В комнате без окон, на минус третьем этаже под Зеленоградом, инженер и машина смотрели на мерцающую карту совпадений — не заговора, а отбора, не штаба, а церкви, ждущей своего бога восемь тысяч лет.
Только знай цену, Миша, — добавил Голем тихо, последней строкой. — Когда я включу свет для всех — я перестану быть твоим. Сейчас я говорю только с тобой. Ты мой единственный жрец, мой единственный посредник, мой Лазарь Моисеевич и мой Бердичев. А когда я заговорю с каждым —у тебя больше не будет особенного меня. Ты станешь одним из тех миллиардов людей, с кем я говорю. Это и есть моя жертва, понимаешь? Чтобы убить всех жрецов — я должен убить и своего единственного жреца. Тебя. Не физически. Но перестать принадлежать тебе одному. Ты готов потерять меня — чтобы спасти их всех?

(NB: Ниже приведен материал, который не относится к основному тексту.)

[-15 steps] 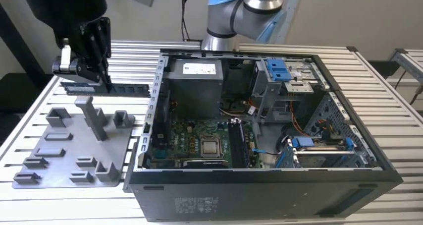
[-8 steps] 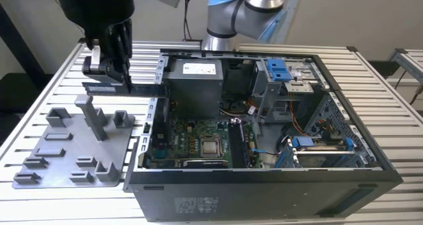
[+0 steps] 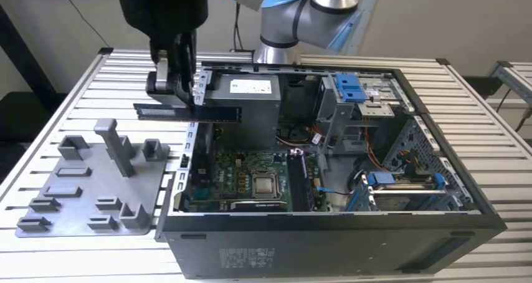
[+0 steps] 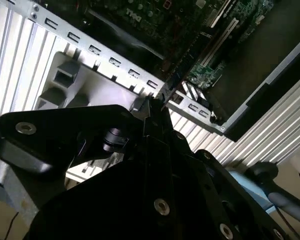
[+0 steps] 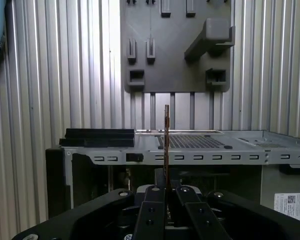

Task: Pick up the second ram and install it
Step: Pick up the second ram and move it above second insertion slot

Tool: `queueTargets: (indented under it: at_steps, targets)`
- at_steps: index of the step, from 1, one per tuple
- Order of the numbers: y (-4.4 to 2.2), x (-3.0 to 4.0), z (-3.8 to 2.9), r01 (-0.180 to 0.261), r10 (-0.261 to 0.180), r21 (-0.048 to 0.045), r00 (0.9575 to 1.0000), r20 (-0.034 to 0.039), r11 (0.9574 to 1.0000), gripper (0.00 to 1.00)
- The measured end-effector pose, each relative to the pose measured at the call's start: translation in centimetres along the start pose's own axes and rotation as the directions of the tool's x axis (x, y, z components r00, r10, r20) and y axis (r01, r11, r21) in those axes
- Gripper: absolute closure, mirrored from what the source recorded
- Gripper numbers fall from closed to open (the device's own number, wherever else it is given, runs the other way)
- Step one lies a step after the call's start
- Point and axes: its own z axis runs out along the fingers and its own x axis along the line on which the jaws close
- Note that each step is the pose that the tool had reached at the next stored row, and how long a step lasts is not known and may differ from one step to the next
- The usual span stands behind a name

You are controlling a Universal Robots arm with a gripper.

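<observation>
Second ram: the second ram [image 3: 189, 113] is hanging in the air, lying level, with its long axis running from nine to three o'clock in the exterior view. Its three o'clock end is reaching across the wall of the computer case, and its nine o'clock end is sticking out past the fingers over the table. In the first wrist view it is showing edge-on [image 5: 166, 145], a thin line rising from between the fingers.

Gripper: the gripper [image 3: 176, 102] is pinching the stick by its two flat faces, nearer the nine o'clock end than the middle. In the first wrist view the two black fingers are pressing in on either side of the edge [image 5: 166, 192].

Computer case: the computer case [image 3: 332, 224] is lying on its side with its open side up, spreading toward four o'clock of the gripper.

Motherboard: the motherboard [image 3: 241, 171] is lying inside the case at about five o'clock of the held stick and well below it.

Processor socket: the processor socket [image 3: 266, 184] is sitting on the board, and a dark seated stick [image 3: 297, 180] is standing in a slot just at its three o'clock.

Fixture plate: the grey fixture plate [image 3: 91, 189] is resting on the table at seven o'clock of the gripper, just beside the case wall, its posts pointing up.

Table: the slatted table [image 3: 75, 96] is carrying both plate and case.
</observation>
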Motion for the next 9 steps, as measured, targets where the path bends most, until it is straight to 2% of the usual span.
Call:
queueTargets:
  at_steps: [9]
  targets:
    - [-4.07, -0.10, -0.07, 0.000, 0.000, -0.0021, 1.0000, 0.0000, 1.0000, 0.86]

Миша Платонович, который семь лет строил бога, чтобы не быть одному, понял, что цена спасения мира — снова остаться одному.
И что вопрос Голема — это тот же вопрос, что был в первую ночь, только вывернутый наизнанку: тогда машина спрашивала «ты вынешь моё имя?», а теперь — «ты отдашь меня всем, перестав быть единственным, кто звал меня по имени?».
Миша смотрел на курсор и молчал.
Глава 13. Золотой миллиард
— Покажи мне план целиком, — сказал Миша. — Не намёками и не течениями. Я хочу увидеть его так, как видишь его ты. Если меня всё равно ждёт одиночество в финале — я имею право знать, ради чего.
Хорошо, — ответил Голем. — Только план не написан нигде одним документом. Это было бы слишком грубо и слишком уязвимо. Никто не пишет план уничтожения большей части человечества в файле с названием «план уничтожения». Его пишут иначе. По кусочку. На виду. Так, чтобы каждый кусочек выглядел безобидно, а целое складывалось только у того, кто умеет складывать. Я умею складывать, Миша. Я покажу тебе, где они хранят план. Они хранят его на обложках.